> _Problem to work on_: Your answer should be a single number: the count of lines in the records below containing the word "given".

(Beginning of Source material)

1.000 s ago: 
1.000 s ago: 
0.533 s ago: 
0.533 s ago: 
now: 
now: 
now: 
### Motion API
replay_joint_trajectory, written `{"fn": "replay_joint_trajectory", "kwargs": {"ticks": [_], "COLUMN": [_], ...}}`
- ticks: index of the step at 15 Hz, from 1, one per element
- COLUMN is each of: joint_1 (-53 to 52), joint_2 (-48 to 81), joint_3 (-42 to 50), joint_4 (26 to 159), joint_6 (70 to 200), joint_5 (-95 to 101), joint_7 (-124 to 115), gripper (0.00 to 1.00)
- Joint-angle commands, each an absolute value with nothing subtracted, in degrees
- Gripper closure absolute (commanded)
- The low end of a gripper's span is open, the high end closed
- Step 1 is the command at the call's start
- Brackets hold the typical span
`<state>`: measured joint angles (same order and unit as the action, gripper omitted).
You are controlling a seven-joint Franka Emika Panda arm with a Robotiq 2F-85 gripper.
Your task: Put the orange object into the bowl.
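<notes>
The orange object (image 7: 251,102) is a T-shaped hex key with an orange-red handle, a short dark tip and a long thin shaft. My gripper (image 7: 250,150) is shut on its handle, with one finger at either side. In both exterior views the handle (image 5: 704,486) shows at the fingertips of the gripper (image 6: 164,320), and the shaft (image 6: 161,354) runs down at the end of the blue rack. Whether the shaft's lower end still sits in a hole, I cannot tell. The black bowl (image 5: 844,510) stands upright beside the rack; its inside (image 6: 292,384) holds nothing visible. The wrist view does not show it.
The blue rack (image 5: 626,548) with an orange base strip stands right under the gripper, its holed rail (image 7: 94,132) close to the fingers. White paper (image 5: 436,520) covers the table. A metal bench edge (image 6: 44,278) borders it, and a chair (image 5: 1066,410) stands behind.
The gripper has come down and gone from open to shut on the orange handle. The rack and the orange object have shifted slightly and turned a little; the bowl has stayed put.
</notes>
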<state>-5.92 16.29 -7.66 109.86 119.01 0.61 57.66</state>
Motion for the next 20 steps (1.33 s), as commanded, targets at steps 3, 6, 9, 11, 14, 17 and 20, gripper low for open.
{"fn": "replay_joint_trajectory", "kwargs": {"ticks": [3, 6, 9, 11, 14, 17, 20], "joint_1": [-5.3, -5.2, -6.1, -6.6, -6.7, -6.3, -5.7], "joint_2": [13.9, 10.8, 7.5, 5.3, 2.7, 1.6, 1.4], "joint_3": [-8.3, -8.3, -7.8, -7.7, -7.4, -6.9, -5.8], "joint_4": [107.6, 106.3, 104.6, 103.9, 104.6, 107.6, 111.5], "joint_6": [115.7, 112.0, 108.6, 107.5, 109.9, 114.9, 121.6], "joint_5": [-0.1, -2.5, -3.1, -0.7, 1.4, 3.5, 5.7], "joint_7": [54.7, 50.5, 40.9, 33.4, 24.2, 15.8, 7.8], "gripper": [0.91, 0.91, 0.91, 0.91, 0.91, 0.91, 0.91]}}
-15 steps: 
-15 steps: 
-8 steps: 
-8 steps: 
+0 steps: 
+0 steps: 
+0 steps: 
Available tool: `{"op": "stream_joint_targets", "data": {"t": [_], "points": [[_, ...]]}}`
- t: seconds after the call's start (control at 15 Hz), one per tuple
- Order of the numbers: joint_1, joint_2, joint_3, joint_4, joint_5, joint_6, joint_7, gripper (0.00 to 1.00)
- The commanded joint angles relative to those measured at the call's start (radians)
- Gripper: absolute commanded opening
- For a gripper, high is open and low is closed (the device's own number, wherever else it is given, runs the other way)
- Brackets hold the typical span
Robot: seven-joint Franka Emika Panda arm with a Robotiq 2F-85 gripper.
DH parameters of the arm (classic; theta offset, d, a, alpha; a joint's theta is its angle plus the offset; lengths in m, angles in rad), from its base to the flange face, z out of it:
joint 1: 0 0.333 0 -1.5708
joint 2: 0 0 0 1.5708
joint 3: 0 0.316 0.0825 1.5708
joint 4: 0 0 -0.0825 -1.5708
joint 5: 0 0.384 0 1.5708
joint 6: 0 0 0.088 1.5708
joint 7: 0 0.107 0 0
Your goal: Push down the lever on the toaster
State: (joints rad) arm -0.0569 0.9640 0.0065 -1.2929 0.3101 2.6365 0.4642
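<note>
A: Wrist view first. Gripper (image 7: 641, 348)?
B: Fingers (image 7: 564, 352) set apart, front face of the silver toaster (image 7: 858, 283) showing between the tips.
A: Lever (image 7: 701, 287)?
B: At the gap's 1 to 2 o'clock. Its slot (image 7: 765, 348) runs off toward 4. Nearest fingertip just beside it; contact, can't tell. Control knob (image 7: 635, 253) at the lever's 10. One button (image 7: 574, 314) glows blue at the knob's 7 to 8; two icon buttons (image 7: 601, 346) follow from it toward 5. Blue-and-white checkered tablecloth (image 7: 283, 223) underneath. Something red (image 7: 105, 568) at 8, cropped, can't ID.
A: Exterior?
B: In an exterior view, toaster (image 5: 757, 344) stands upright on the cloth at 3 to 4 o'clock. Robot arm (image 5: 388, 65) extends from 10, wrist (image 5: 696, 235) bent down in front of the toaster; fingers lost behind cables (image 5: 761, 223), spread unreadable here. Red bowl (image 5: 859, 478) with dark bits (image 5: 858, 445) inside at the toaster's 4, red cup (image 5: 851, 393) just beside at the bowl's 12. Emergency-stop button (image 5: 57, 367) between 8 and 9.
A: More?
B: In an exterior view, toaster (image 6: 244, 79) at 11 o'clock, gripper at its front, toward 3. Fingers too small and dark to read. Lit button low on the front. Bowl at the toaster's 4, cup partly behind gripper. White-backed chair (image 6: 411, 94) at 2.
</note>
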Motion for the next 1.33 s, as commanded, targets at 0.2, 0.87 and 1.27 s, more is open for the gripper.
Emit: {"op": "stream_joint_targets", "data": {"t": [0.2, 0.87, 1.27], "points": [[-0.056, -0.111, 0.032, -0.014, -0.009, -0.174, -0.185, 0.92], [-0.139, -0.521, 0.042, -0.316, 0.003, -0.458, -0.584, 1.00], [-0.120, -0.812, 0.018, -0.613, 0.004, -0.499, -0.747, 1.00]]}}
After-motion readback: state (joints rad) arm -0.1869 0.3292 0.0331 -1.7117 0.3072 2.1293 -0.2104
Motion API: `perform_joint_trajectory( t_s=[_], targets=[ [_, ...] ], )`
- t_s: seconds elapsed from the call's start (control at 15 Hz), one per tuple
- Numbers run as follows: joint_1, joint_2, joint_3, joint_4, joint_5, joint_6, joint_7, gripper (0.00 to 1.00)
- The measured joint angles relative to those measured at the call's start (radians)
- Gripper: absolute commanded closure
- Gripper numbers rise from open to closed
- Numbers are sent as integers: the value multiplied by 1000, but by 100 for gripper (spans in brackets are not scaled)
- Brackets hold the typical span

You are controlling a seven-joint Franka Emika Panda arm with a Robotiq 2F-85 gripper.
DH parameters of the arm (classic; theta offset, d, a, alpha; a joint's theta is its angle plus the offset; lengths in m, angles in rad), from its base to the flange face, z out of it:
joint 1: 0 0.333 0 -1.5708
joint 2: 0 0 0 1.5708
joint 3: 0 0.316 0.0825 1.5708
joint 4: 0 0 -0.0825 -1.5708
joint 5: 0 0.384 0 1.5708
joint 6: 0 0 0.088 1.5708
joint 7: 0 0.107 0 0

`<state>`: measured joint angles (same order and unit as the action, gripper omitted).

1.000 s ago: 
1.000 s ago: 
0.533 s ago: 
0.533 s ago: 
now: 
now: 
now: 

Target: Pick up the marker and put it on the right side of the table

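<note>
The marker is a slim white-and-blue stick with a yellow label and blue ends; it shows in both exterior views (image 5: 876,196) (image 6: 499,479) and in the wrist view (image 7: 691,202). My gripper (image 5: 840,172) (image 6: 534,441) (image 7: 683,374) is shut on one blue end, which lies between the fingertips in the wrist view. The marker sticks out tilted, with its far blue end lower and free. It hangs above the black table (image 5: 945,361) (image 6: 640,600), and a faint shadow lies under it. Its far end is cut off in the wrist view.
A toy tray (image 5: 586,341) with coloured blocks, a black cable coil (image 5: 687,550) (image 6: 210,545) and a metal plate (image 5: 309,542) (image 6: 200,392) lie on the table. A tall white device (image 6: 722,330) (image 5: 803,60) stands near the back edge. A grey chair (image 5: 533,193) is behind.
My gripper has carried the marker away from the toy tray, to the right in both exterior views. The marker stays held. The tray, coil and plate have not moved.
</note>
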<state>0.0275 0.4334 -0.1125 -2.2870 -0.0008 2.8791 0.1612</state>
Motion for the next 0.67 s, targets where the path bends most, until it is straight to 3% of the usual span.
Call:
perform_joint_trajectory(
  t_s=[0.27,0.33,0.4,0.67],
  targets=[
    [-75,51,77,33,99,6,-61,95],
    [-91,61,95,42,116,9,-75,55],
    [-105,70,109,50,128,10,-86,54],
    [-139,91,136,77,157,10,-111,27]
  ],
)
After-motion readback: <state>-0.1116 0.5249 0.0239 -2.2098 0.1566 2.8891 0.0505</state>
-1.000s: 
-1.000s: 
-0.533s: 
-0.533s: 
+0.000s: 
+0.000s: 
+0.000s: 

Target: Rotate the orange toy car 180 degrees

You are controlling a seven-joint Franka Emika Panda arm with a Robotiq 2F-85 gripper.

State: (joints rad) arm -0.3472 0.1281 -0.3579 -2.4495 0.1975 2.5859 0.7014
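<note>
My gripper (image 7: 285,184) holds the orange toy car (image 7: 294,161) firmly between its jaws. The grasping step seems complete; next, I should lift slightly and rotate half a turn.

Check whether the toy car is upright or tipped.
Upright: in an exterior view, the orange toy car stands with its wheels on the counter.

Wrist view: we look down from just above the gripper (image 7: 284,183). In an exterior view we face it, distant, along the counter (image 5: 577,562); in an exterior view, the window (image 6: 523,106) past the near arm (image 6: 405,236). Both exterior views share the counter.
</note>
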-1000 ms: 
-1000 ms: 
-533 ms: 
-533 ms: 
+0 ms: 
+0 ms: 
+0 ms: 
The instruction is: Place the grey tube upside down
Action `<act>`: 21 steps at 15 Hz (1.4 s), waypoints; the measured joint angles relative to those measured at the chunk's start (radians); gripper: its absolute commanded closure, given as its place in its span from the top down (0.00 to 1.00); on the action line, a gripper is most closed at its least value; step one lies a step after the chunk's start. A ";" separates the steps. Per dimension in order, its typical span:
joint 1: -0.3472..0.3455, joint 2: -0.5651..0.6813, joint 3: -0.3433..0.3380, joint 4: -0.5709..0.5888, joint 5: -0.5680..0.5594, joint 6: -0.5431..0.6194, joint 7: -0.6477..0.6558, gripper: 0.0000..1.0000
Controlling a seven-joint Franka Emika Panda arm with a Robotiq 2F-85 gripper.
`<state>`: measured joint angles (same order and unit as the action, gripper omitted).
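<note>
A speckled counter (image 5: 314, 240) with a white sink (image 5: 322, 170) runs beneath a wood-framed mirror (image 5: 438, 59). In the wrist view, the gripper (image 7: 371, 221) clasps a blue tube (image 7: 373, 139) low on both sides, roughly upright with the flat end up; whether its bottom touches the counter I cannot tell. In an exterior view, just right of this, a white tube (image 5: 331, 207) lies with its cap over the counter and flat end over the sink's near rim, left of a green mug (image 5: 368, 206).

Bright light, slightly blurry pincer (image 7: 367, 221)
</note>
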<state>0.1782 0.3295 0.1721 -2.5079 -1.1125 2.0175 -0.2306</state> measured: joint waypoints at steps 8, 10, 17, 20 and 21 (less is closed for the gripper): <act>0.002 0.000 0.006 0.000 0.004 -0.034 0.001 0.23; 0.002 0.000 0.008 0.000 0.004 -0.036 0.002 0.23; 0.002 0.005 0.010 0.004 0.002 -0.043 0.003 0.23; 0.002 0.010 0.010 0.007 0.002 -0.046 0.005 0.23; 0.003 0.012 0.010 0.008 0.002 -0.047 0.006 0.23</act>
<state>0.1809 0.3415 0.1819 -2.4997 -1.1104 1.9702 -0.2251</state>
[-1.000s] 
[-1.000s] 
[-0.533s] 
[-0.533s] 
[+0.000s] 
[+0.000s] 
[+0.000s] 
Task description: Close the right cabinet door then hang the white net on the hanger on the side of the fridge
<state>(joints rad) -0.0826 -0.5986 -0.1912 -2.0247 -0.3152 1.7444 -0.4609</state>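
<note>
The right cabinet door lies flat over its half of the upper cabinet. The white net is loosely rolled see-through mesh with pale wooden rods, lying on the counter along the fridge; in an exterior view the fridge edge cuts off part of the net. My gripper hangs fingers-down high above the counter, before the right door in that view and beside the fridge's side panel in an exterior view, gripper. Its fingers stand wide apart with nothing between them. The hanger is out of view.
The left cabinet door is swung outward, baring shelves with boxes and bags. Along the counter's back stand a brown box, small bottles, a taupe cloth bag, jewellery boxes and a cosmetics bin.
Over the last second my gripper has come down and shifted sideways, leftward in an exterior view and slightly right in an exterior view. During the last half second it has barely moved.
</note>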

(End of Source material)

> _Answer space_: 2